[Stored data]
Segment Open
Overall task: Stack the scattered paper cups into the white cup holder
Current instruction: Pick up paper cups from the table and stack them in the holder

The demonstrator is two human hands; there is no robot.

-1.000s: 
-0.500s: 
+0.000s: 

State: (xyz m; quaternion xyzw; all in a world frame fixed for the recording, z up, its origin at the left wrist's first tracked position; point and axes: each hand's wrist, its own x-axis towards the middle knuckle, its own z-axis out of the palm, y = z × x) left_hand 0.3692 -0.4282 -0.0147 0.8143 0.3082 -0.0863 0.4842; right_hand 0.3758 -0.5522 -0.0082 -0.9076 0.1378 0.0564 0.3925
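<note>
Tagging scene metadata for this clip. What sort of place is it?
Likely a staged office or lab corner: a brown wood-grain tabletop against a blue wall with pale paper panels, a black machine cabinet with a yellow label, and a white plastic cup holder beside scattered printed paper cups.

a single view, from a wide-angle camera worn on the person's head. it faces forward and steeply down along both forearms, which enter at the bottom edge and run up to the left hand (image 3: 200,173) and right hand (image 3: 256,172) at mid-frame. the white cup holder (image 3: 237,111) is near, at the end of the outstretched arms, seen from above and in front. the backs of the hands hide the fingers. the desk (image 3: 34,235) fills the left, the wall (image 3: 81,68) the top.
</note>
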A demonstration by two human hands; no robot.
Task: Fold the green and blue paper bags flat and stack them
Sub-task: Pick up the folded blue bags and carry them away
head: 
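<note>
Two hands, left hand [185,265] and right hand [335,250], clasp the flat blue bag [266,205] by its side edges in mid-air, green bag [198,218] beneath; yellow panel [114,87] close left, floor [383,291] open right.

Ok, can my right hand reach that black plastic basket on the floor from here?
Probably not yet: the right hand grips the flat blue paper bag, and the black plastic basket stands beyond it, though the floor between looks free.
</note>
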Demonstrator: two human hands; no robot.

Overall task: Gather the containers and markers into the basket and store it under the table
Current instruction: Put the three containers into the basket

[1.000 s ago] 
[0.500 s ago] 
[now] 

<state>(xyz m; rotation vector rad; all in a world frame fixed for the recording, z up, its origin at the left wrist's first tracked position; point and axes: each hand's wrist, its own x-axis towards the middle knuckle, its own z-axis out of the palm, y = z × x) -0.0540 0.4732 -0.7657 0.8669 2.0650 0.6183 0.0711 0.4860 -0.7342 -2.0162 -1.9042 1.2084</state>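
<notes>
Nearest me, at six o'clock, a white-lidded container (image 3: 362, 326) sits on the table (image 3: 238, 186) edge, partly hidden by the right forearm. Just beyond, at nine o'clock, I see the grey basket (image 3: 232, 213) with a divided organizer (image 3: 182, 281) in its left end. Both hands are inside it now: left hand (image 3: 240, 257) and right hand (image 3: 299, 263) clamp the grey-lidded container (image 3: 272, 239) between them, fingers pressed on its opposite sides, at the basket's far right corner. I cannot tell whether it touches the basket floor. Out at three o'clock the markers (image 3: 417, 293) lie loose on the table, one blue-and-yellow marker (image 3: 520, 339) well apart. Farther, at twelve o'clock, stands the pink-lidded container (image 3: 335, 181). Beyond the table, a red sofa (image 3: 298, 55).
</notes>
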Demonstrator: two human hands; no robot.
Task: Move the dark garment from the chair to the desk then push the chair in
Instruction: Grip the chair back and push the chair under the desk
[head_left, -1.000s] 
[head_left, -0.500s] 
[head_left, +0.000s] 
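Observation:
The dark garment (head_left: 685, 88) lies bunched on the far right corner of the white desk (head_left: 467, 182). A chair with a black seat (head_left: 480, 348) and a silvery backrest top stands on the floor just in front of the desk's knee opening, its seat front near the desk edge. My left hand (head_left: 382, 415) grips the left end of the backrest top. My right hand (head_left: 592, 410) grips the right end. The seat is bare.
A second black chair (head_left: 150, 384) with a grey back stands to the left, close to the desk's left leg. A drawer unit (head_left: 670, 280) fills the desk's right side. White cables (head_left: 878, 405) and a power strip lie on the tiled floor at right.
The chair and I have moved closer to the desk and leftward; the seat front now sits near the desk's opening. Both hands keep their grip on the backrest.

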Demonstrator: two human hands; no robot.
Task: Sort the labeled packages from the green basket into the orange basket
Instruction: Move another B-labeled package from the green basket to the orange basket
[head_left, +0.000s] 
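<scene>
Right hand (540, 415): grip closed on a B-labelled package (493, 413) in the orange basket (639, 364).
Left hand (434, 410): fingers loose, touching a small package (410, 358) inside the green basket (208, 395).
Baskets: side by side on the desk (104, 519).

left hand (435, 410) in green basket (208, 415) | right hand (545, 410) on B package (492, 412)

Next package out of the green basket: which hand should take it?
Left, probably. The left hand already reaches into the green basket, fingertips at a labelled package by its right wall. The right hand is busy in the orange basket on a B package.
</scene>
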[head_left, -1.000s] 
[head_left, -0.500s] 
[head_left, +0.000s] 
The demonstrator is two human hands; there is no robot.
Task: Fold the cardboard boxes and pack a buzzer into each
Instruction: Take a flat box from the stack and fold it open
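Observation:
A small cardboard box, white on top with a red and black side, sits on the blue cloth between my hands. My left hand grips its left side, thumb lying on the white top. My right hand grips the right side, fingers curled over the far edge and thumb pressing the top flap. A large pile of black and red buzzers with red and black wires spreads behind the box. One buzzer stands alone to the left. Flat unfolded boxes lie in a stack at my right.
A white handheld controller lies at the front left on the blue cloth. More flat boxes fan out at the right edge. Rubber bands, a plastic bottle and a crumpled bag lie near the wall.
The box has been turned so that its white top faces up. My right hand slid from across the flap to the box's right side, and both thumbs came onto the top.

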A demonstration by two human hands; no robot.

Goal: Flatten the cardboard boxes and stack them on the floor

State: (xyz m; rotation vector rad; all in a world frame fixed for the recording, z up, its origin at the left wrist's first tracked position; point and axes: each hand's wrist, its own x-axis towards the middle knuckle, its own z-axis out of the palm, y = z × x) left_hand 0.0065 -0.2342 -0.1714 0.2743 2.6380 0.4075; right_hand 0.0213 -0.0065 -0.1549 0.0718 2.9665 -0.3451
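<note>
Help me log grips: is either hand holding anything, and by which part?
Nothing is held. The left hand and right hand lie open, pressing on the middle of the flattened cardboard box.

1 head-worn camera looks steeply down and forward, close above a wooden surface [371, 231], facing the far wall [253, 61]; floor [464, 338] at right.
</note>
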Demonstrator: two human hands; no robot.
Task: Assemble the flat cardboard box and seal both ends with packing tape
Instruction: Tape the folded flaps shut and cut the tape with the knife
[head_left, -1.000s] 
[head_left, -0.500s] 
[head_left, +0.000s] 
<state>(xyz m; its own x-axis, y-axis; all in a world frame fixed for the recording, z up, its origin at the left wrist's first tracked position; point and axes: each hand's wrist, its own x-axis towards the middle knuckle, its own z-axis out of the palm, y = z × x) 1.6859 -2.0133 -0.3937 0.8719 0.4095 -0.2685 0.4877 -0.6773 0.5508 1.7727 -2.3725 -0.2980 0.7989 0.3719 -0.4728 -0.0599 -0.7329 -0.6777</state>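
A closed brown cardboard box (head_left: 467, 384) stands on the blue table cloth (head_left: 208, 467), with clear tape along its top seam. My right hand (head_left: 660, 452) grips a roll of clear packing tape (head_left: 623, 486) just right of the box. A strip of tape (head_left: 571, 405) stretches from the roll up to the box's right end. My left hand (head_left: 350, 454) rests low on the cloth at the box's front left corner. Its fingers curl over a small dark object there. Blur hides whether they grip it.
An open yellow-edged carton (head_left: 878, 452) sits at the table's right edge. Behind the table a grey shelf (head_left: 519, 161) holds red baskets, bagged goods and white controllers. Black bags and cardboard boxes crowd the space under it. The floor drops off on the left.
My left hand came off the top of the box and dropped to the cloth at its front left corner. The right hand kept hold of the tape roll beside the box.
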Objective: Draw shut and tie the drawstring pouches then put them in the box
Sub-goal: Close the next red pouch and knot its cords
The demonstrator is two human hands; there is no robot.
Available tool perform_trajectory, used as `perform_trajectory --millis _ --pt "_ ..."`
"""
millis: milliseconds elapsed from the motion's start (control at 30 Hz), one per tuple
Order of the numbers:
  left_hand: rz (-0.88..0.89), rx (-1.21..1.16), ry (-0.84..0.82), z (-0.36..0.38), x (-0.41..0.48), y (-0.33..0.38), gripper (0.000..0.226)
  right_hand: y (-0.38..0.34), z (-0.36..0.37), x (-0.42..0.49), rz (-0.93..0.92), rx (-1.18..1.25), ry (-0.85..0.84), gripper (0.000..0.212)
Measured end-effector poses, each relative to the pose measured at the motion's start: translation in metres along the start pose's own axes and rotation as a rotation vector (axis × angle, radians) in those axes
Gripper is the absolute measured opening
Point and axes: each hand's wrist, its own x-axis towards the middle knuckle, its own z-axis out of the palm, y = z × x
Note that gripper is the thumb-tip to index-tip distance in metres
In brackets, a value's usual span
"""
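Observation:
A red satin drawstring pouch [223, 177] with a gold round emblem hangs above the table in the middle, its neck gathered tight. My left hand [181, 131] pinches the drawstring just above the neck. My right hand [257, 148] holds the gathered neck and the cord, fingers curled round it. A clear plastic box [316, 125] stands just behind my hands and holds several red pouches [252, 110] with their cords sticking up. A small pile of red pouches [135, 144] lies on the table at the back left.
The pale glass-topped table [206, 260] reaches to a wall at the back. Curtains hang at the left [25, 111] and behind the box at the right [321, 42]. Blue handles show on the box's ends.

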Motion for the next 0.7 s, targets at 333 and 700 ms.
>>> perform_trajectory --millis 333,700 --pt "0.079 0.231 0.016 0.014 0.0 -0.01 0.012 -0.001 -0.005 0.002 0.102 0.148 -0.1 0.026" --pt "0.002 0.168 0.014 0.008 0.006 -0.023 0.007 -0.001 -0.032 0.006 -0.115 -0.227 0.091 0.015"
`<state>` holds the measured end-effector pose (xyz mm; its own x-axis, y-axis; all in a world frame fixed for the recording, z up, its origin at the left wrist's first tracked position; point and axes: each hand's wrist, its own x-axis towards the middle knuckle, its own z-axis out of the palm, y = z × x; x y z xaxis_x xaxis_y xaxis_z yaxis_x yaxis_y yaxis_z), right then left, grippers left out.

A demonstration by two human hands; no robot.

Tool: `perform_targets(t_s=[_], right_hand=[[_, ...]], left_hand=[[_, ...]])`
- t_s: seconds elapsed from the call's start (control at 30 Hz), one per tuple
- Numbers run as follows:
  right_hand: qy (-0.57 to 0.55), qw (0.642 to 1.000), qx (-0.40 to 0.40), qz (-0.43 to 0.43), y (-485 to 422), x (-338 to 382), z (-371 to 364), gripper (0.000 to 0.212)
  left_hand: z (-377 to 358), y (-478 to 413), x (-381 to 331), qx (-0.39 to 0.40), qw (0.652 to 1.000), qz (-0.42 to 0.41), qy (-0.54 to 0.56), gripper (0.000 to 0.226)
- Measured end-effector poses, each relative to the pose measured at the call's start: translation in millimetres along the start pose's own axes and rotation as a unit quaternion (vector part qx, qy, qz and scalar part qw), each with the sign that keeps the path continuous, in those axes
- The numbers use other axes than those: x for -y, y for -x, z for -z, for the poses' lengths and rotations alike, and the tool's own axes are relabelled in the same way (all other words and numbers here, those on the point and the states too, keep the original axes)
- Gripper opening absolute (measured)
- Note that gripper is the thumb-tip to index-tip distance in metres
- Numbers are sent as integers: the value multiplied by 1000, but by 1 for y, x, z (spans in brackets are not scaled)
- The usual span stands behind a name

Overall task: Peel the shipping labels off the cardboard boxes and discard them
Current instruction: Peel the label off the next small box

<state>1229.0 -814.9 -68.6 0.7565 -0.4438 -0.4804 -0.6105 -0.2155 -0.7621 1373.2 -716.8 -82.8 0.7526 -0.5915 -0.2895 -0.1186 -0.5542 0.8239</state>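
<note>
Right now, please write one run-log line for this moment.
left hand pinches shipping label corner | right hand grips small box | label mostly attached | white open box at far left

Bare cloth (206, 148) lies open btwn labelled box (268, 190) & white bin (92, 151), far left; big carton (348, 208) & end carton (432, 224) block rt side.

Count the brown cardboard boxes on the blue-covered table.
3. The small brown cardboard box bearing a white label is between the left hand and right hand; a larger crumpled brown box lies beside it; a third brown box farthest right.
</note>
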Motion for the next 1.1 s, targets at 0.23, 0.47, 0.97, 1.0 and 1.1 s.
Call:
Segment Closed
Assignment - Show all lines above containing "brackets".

Answer for this exercise -
In brackets, a value's usual span
- Numbers are sent as integers: the value multiplied by 1000, but by 1 for y, x, z (spans in brackets are not scaled)

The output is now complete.